We chose two outcome measures that are among the most relevant in the lives of patients with COPD: being free of exacerbations and having a good quality of life. The concept of an exacerbation-free month is comparable to the concept of a symptom-free day, which is a frequently used outcome measure in asthma [42]. As it is a positive outcome (i.e. more is better), its cost-effectiveness ratio is easier to interpret than the ratio ‘cost per exacerbation avoided’. In general, the number of exacerbations is not a good outcome measure to use in long-term models, especially when treatment improves survival. This outcome measure will bias the treatment which improves survival, because patients can experience exacerbations during the life years gained. In contrast, the number of exacerbation-free months takes account of the fact that the added years of life are partly lived free of exacerbations.

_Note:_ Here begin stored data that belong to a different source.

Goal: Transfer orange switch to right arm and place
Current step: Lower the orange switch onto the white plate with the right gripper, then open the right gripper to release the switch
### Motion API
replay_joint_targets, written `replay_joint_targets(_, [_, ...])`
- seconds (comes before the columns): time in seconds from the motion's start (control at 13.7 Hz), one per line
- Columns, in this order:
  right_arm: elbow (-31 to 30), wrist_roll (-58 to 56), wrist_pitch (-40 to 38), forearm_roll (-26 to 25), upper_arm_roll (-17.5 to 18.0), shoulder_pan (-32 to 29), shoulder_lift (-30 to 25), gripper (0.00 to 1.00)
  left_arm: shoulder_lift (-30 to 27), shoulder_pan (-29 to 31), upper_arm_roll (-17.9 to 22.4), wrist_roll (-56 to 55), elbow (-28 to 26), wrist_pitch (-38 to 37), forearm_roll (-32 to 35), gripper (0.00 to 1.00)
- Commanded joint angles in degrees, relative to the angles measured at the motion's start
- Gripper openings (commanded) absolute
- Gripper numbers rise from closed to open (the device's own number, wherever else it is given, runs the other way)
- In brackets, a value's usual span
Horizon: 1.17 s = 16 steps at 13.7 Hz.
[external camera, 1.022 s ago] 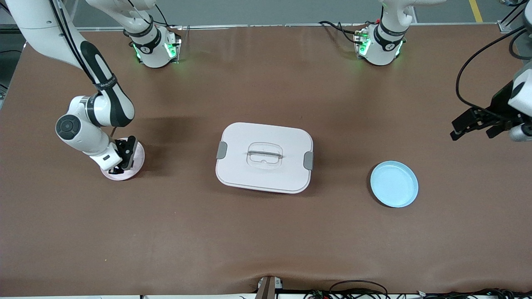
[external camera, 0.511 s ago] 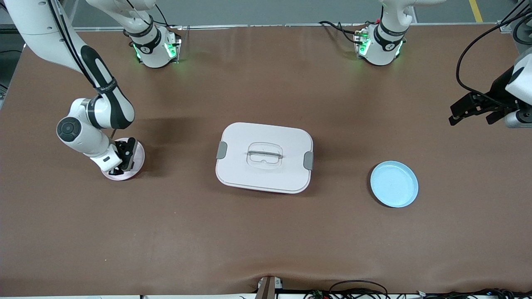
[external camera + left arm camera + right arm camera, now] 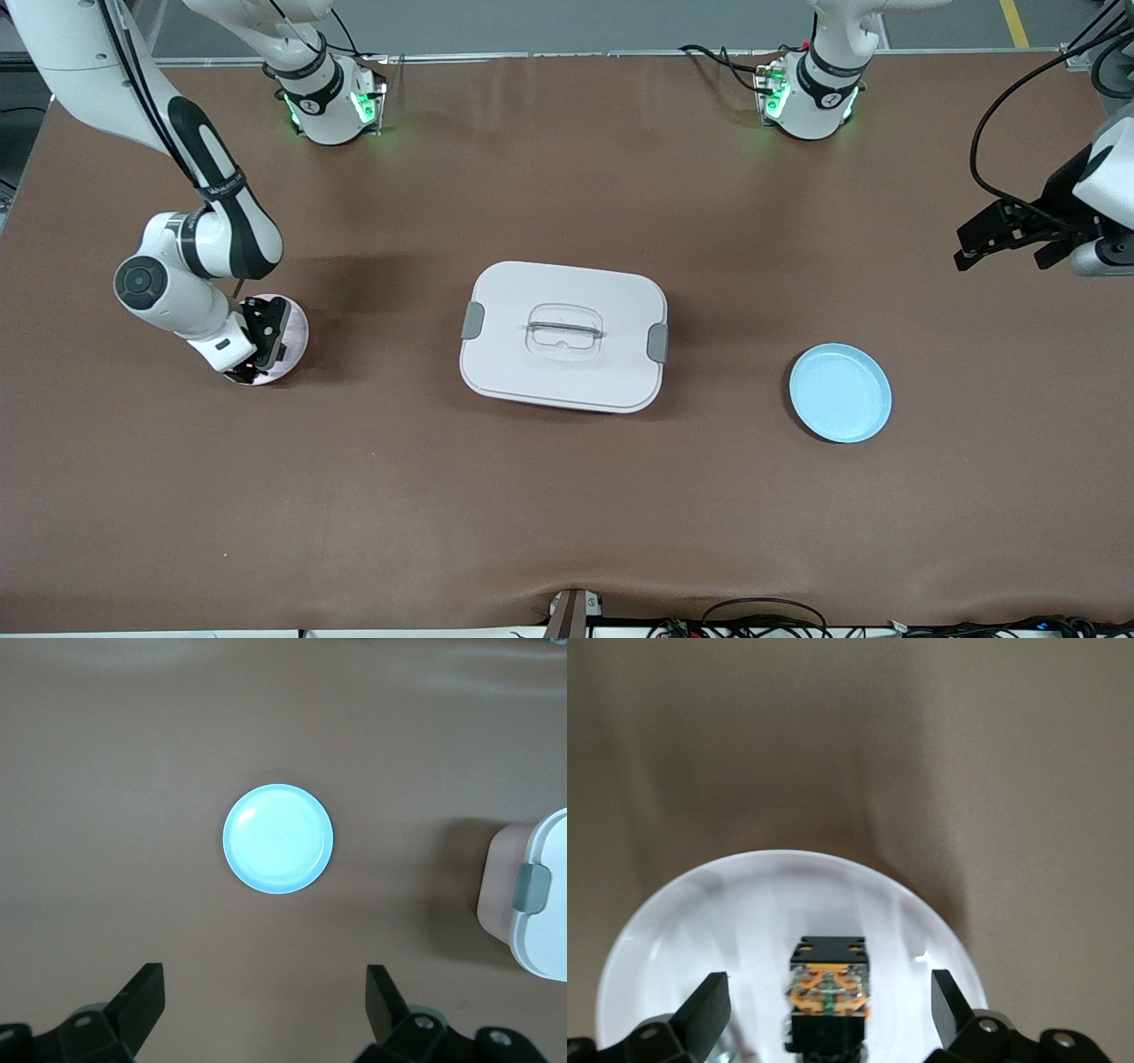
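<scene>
The orange switch, a small black block with an orange middle, stands on a small whitish plate toward the right arm's end of the table. My right gripper is low over that plate and open. Its fingers stand on either side of the switch with gaps between, not touching it. In the front view the gripper hides the switch. My left gripper hangs open and empty over the left arm's end of the table.
A white lidded box with grey latches and a clear handle sits mid-table. A light blue plate lies bare between the box and the left arm's end, nearer the front camera. Cables run along the front edge.
My right gripper has opened and let go of the switch, which now rests on the whitish plate. The left gripper has drawn back a little toward the left arm's end of the table.
</scene>
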Motion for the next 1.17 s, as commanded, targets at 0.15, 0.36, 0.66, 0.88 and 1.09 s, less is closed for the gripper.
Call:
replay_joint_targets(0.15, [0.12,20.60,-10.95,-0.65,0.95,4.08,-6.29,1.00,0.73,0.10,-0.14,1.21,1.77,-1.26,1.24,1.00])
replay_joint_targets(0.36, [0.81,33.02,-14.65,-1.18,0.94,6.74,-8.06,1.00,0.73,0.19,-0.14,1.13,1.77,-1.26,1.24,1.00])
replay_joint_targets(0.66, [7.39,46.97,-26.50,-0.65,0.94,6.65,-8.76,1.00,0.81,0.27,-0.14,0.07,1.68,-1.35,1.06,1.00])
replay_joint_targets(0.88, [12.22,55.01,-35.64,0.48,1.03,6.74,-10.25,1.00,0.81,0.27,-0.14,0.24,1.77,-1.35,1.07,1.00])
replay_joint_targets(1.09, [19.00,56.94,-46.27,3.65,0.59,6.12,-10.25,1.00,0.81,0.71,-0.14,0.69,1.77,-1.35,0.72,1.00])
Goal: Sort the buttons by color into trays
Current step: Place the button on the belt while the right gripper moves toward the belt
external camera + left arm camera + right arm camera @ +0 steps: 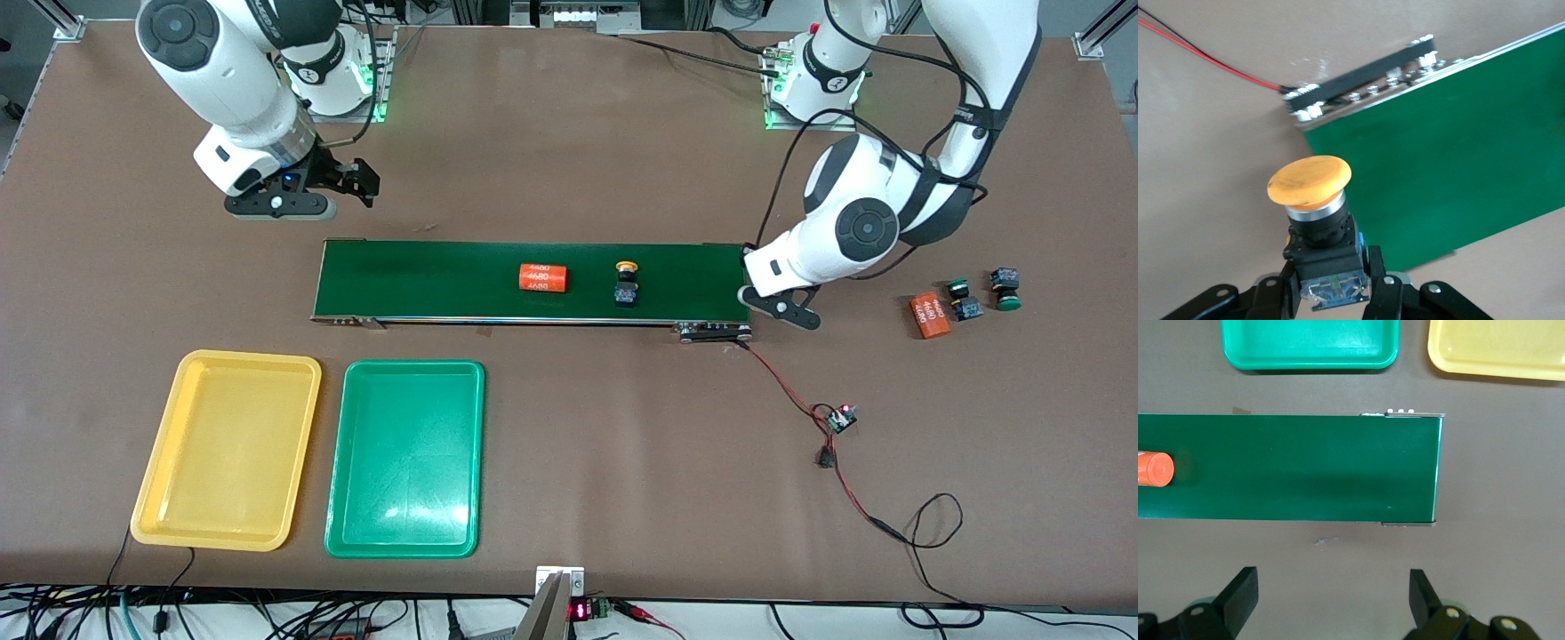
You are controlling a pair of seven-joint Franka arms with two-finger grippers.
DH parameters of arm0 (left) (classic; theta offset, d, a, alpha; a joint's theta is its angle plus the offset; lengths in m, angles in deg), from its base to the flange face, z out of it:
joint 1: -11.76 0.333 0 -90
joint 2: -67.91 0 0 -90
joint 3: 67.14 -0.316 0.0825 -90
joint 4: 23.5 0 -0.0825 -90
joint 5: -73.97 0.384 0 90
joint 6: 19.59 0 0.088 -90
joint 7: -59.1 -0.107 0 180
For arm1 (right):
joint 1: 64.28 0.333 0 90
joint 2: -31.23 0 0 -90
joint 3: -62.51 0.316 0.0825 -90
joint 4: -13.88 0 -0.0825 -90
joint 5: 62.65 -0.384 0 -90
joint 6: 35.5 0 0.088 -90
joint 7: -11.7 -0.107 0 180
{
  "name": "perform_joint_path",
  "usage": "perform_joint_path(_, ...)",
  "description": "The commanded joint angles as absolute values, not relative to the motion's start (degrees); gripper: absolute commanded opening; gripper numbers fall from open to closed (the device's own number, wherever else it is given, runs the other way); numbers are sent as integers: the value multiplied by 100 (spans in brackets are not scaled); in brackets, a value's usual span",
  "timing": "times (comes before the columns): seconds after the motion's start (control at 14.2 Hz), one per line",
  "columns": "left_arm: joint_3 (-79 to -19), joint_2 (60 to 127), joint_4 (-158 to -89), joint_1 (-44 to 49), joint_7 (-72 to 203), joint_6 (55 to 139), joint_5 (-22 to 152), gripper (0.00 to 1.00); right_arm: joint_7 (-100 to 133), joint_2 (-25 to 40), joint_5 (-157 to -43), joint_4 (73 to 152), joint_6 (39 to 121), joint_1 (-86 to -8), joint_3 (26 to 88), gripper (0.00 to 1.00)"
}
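Left gripper [1331, 293], over the dark green conveyor belt [444, 280]'s end, grips a yellow-capped push-button switch [1313, 213]; next, release onto belt. Right gripper [342, 182] waits spread empty.

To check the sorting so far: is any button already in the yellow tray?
No, the yellow tray holds nothing; one yellow button rides the belt.

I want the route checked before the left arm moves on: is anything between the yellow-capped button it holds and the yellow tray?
The left gripper, at the dark green conveyor belt's end, is shut on the yellow-capped push-button switch. Along the belt lie another yellow-capped button and an orange cylinder; the green plastic tray sits beside the yellow plastic tray.
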State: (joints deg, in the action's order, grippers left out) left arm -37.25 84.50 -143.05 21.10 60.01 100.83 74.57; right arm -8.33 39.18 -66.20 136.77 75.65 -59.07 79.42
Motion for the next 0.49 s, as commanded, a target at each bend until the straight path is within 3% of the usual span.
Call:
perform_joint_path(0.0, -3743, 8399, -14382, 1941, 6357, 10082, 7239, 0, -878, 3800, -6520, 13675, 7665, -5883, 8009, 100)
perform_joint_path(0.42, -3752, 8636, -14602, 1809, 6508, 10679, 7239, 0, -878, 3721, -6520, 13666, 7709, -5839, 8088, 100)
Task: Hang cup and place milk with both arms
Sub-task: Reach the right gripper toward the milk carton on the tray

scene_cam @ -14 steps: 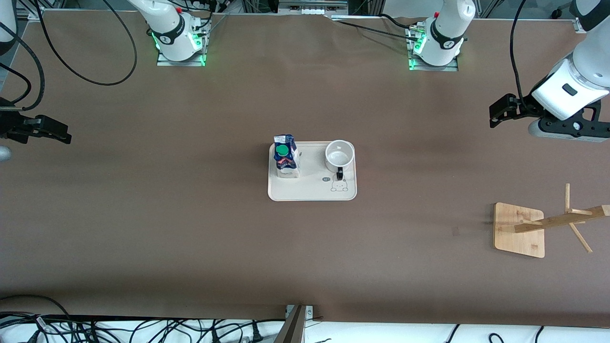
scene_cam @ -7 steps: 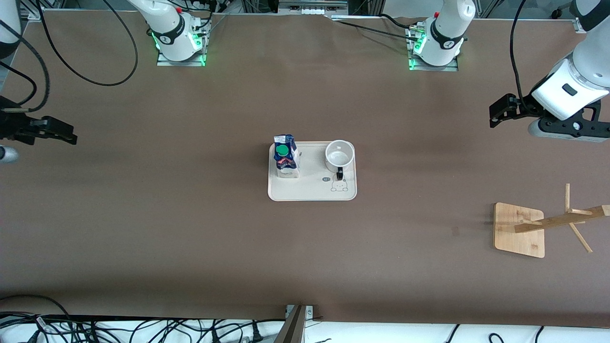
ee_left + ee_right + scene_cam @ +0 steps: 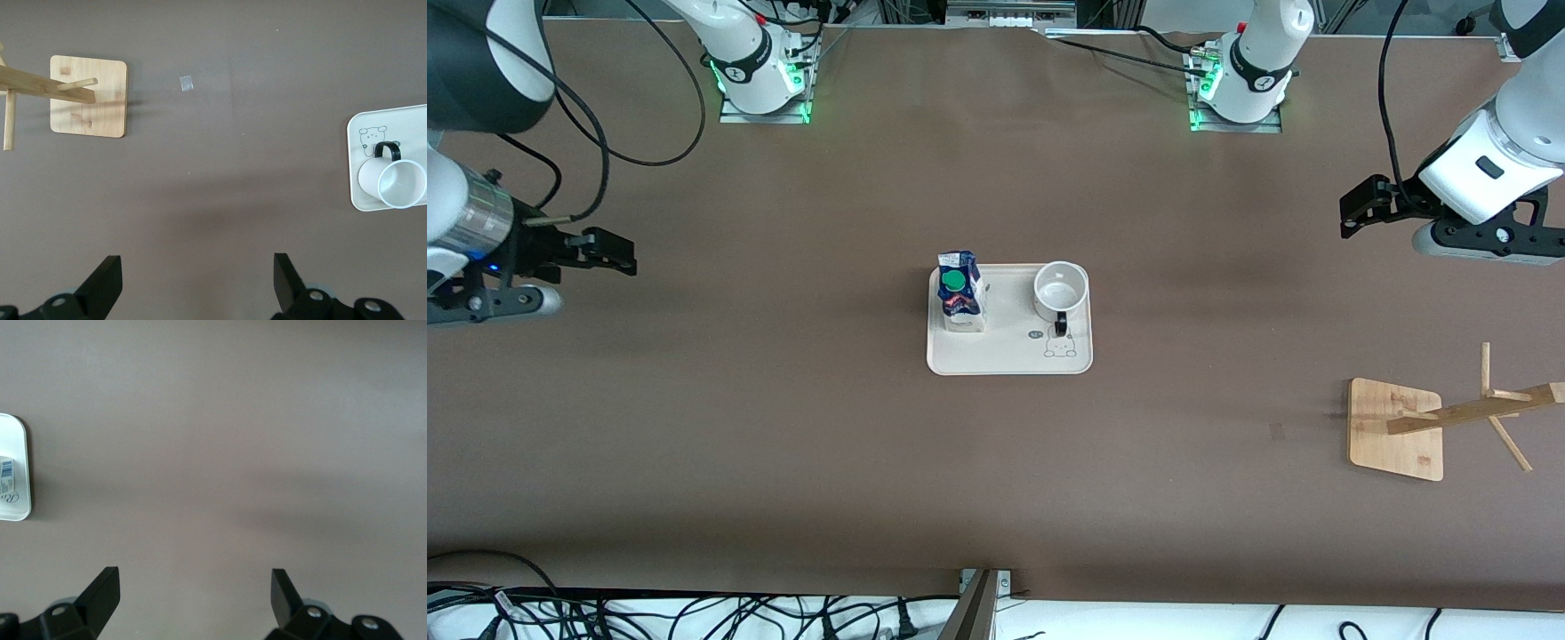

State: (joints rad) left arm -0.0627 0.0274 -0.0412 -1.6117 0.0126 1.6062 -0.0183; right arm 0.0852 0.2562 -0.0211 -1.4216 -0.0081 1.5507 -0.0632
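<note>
The white cup (image 3: 1060,290) with a black handle stands on a cream tray (image 3: 1009,357) at the middle of the table. The blue and white milk (image 3: 959,300) with a green cap stands on the same tray, toward the right arm's end. My left gripper (image 3: 1353,213) is open and empty over bare table near the left arm's end. Its wrist view shows the open gripper (image 3: 197,283), the cup (image 3: 393,184) and the tray (image 3: 353,157). My right gripper (image 3: 615,259) is open and empty over bare table near the right arm's end. Its wrist view shows the open gripper (image 3: 193,593) and the tray's edge (image 3: 19,495).
A wooden cup rack (image 3: 1394,428) with pegs stands near the left arm's end, nearer to the front camera than the tray; it also shows in the left wrist view (image 3: 88,97). A small tape mark (image 3: 1276,432) lies on the table beside it.
My right arm has swung in from the table's end toward the tray. My left arm, the cup and the milk have not moved.
</note>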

The 1-year model, as well as the currently presented long-term model, has been used in reimbursement negotiations in several countries. The major strength of this model is its transparency. We have fully disclosed the model structure as well as all the input. Costs per exacerbation and costs per disease state do not differ between the three treatment groups, and mortality rates by disease severity were also set equally for all treatment groups. Hence, the difference in cost effectiveness is driven by the difference in acquisition costs of the study drugs and the difference in their effectiveness, i.e. the difference in the probabilities to move between disease states and the differences in exacerbation risks. For the first year of the model, estimates of effectiveness were directly obtained from patient-level data from clinical trials. Hence, estimates of probabilities were not based on expert opinion or literature, as is often the case in modelling studies. We acknowledge that differences may exist between trial results from which we derived the model input and the effectiveness of therapy in routine daily practice. A model can be used to adapt the trial data to better represent daily practice. Particularly, compliance is known to be worse in daily practice. However, not accounting for compliance was conservative for tiotropium and salmeterol, since once-daily and twice-daily dosing is more likely to be accompanied by long-term compliance than is four-times daily dosing in chronic diseases [43]. Owing to the double-blind, double-dummy design of the clinical trials, the dosing frequency was the same in the treatment groups, and any impact of dosing frequency on outcomes was eliminated.

In conclusion, our model has demonstrated that tiotropium is the treatment with the highest expected net benefit, if decision makers can afford to spend additional budget to gain additional health benefits. The threshold value of the costs per QALY at which tiotropium becomes the preferred treatment is well within acceptable limits (i.e. €8,157 from the NHS perspective and €7,076 from the societal perspective).